WHAT IS REQUIRED => May I have, exactly as written, the line containing "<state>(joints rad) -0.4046" and every line after it through the end of the listing below, and nothing else?
-.-.-
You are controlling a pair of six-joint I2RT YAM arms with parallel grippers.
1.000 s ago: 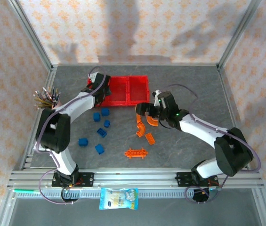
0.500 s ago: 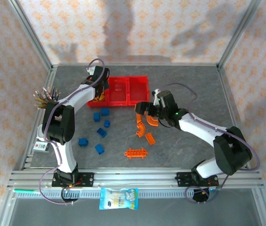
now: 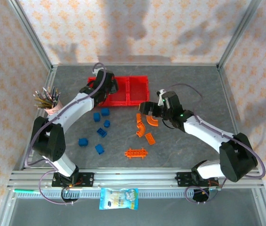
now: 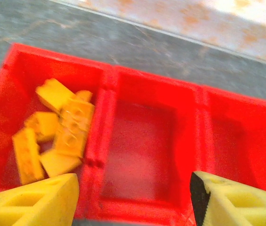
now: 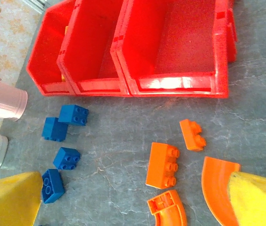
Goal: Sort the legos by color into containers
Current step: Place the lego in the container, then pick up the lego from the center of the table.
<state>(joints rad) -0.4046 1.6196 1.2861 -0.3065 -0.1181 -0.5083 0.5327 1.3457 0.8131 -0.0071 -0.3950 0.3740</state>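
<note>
Motion-blurred yellow bricks [image 4: 60, 134], left bin [image 4: 38, 61]

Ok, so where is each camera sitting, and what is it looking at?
Top external: above and behind the left arm and right arm, looking down on the table; both show, bases nearest.
Left wrist: on the left arm, looking into the red bins; left gripper fingers in bottom corners.
Right wrist: on the right arm, looking down at blue bricks and orange pieces; right gripper fingers in bottom corners.
Shared: all three see the red bins.
</note>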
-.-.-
EXERCISE SOLUTION =>
<state>(joints rad) -0.4046 1.6196 1.2861 -0.3065 -0.1181 -0.5083 0.5327 1.3457 0.8131 -0.0071 -0.3950 0.3740</state>
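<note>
Motion-blurred yellow bricks [image 4: 60, 134], left bin [image 4: 38, 61]

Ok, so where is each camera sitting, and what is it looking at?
Top external: above and behind the left arm and right arm, looking down on the table; both show, bases nearest.
Left wrist: on the left arm, looking into the red bins; left gripper fingers in bottom corners.
Right wrist: on the right arm, looking down at blue bricks and orange pieces; right gripper fingers in bottom corners.
Shared: all three see the red bins.
</note>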

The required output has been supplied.